• Your goal: Return the listing below unchanged, but without pictures.
● ● ●
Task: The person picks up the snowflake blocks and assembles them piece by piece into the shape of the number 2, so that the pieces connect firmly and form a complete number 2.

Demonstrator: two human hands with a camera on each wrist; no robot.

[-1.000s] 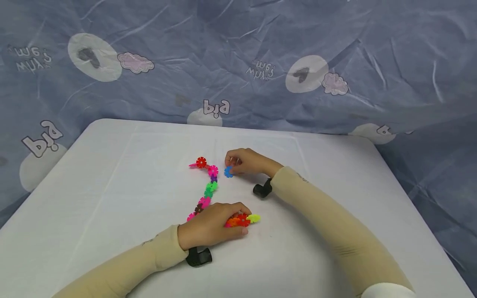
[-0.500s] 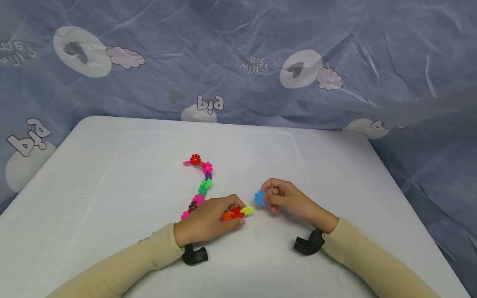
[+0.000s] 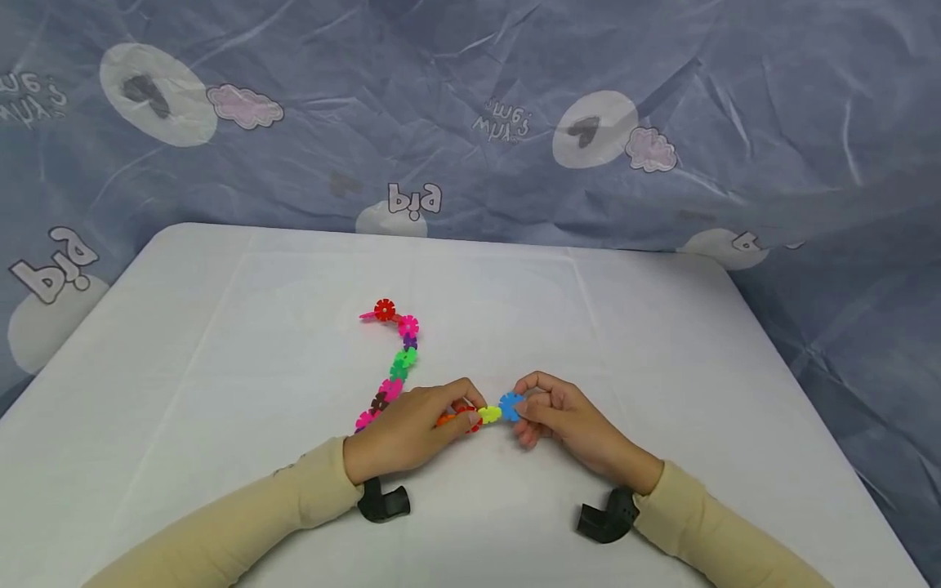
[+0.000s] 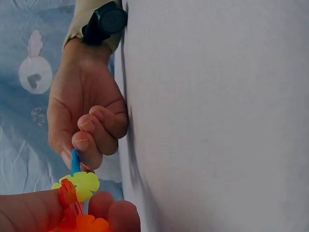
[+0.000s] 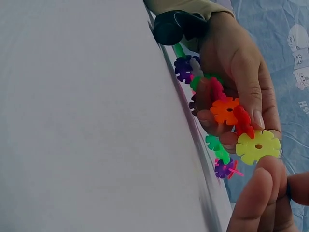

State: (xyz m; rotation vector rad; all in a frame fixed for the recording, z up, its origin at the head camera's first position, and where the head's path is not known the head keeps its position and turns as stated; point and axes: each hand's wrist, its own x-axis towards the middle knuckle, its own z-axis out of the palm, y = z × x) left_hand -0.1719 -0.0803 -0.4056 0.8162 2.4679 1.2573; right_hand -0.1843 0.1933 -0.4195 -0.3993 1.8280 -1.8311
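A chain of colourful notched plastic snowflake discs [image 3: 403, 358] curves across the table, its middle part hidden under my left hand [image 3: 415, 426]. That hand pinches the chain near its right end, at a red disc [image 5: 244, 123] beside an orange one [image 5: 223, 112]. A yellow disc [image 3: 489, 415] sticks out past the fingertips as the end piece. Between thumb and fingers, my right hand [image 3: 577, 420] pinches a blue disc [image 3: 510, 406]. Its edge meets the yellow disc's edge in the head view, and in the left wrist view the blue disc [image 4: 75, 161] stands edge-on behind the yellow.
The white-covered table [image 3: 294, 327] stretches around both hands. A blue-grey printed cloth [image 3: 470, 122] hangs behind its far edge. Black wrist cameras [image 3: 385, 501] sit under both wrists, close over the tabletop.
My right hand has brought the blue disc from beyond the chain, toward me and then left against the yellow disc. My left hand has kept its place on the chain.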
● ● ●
• Answer area:
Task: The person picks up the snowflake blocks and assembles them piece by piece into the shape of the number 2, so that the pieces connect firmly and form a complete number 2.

Demonstrator: two human hands with a camera on each wrist; no robot.

[-1.000s] 
[-0.500s] 
[+0.000s] 
[+0.000s] 
[+0.000s] 

State: (xyz m; rotation vector rad; all in a frame fixed for the recording, z up, its origin at the head camera's first position, and where the head's path is not known the head keeps its position and turns as stated; point and axes: each hand's wrist, its own x-axis towards the middle knuckle, its own z-axis out of the palm, y = z × x) left_hand -0.1719 -0.0803 -0.4056 0.8162 2.4679 1.2573; right_hand -0.1843 0.1933 -0.4195 -0.3993 1.8280 -1.8311
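A chain of colourful notched plastic snowflake discs [image 3: 403, 358] curves across the table, its middle part hidden under my left hand [image 3: 415, 426]. That hand pinches the chain near its right end, at a red disc [image 5: 244, 123] beside an orange one [image 5: 223, 112]. A yellow disc [image 3: 489, 415] sticks out past the fingertips as the end piece. Between thumb and fingers, my right hand [image 3: 577, 420] pinches a blue disc [image 3: 510, 406]. Its edge meets the yellow disc's edge in the head view, and in the left wrist view the blue disc [image 4: 75, 161] stands edge-on behind the yellow.
The white-covered table [image 3: 294, 327] stretches around both hands. A blue-grey printed cloth [image 3: 470, 122] hangs behind its far edge. Black wrist cameras [image 3: 385, 501] sit under both wrists, close over the tabletop.
My right hand has brought the blue disc from beyond the chain, toward me and then left against the yellow disc. My left hand has kept its place on the chain.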

This exercise has nothing further to it.